The Forgetting Time(12)



For Sheila

He tried to feel her now, in the room, but couldn’t do it; she was fixed to the page like a pinned butterfly. It occurred to him that Sheila’s death, which was the worst thing that had ever happened in his life, had not substantively changed the course of his days. On the other hand, in the five years since he’d been diagnosed, the aphasia had nearly ruined him.

He flipped to the first page. Ah, there they were: his words.

Even though it may seem hard to believe, evidence might exist that life after death is actually a reality.

It was irrational to think the sentences might have erased themselves in the night simply because he had dreamed it, yet no more irrational than anything else that had been happening to him. Yesterday he had been on the phone with the librarian of the Society for Scientific Exploration in London, discussing the storage of the files he was donating. He wanted to make sure that even though his office was closing, his research would be accessible to any serious scientists that might find it useful. He wanted to tell her about the new cases out of Norway that Amundson had sent him, to ensure that these would be filed properly, but when he came to the place in the sentence where the name of his old colleague should have come up, the name simply wasn’t there.

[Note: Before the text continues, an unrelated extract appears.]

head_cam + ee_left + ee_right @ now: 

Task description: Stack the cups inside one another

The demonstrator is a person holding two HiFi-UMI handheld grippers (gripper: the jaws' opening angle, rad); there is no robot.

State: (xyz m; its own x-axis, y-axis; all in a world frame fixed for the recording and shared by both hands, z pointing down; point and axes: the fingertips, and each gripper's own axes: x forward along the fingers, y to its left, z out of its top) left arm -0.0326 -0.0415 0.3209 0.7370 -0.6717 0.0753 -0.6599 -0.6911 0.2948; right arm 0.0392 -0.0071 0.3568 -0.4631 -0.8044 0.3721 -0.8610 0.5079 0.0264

“The files from up there.” That was the mortifying phrase that came out of his mouth instead. Of course, the librarian had been puzzled.

“What do you mean? Up where?”

Anderson saw the fjords and forests and women of Norway. Amundson’s face rose in his mind, the bulbous nose and the whiskers on his jowls, the cheery, skeptical, but never cynical eyes.

“The new files on birthmarks, you know.”

“Oh. You mean that study from the professor in Sri Lanka?”

“No, no, no.” He felt a momentary surge of despair and wanted to hang up the phone, but he took a breath and willed himself to go on. “The new birthmark research, the research from that guy—that guy up there. Up north. You know who I mean,” he snarled at the poor woman. “In Europe. The ice mountains … the … the fjords!”

“Oh. I’ll make sure the Amundson studies are filed properly,” she said at last, coolly, and he felt a flicker of victory that she now thought him a total asshole instead of mentally impaired.

The week before, he’d pulled The Tempest from the shelf in his bedroom and flipped to the end, but when he came to the line “Our revels now are ended,” the words seemed to shiver in his mind’s grasp, like a moment that was even now passing. How could he not know that word, revels? He, who had read and reread this play, this speech, a hundred times? He had to look it up in the damn dictionary. He should copy out his whole library, he thought, until his hands were swollen, copy every last word from every one of his books, so that he would retain a physical memory there in his hands of all those words he couldn’t bear to lose.

He leafed through the manuscript in his lap. He’d e-mailed it to his agent, of course (it was no longer a paper world); but he’d also printed it out so he could feel the weight of it. A lifetime of work; the strongest cases, distilled for the populace. Decades of patient labor doing the casework, years of writing draft after draft, shooting for clarity, always clarity. His last chance at making a difference: he’d worked like a maniac for four and a half years to finish it while his mind was still capable, before the fog rolled in. Some days he’d forgotten to eat.

The academic community would always consider Anderson a failure. He knew that. There was a moment, when he had first left his job at the medical school and his colleagues still valued him, when his books had been reviewed: twice by The Journal of the American Medical Association, and once in The Lancet. But as his colleagues aged they forgot about him, or more accurately they forgot they had respected him once. No one in that world had shown him any attention for decades now. He was famous in the paranormal research community, of course; he was invited to speak everywhere they studied ESP, or near-death experiences, or mediums. But he would never be accepted again by the scientific community, the only community he had ever really belonged to; he had finally given up that battle, decades after Sheila had exhorted him to do so. It was over.

But now he had written something for a different audience: he was aiming for nothing less than the world.

“If people can understand your data—not academics, I mean real people—it might change something for them.” Sheila had said this to him more than once, but only gradually had he realized the force of her logic, when she was already fighting the heart disease that would kill her.

When he considered his future readers now, he pictured a man like himself, back before any of this had started, when he was at the medical school. He saw himself on a chilly Friday evening walking back from his office through the square, puzzling over a study on somatic symptom disorders, tempted by the warmth and light of the bookstore. Stepping in for a quick browse, he glances at the books on the table, searching for something to grab his attention—and the book calls out to him. He picks it up and flips it open to the first page. Even though it may seem hard to believe, evidence might exist that life after death is actually a reality.

Evidence? he imagined the man thinking to himself. Impossible. But he sits down anyway on a nearby leather chair, and begins to read.…

Anderson knew it was a fantasy. But he had been a man like that once. He, too, had needed evidence. And now he could provide it. He could leave his mark. He had felt full of confidence, until yesterday. Until he had talked to his literary agent and found that every publisher had turned him down. When he’d hung up the phone, he kicked the manuscript across the room, scattering pages like ash.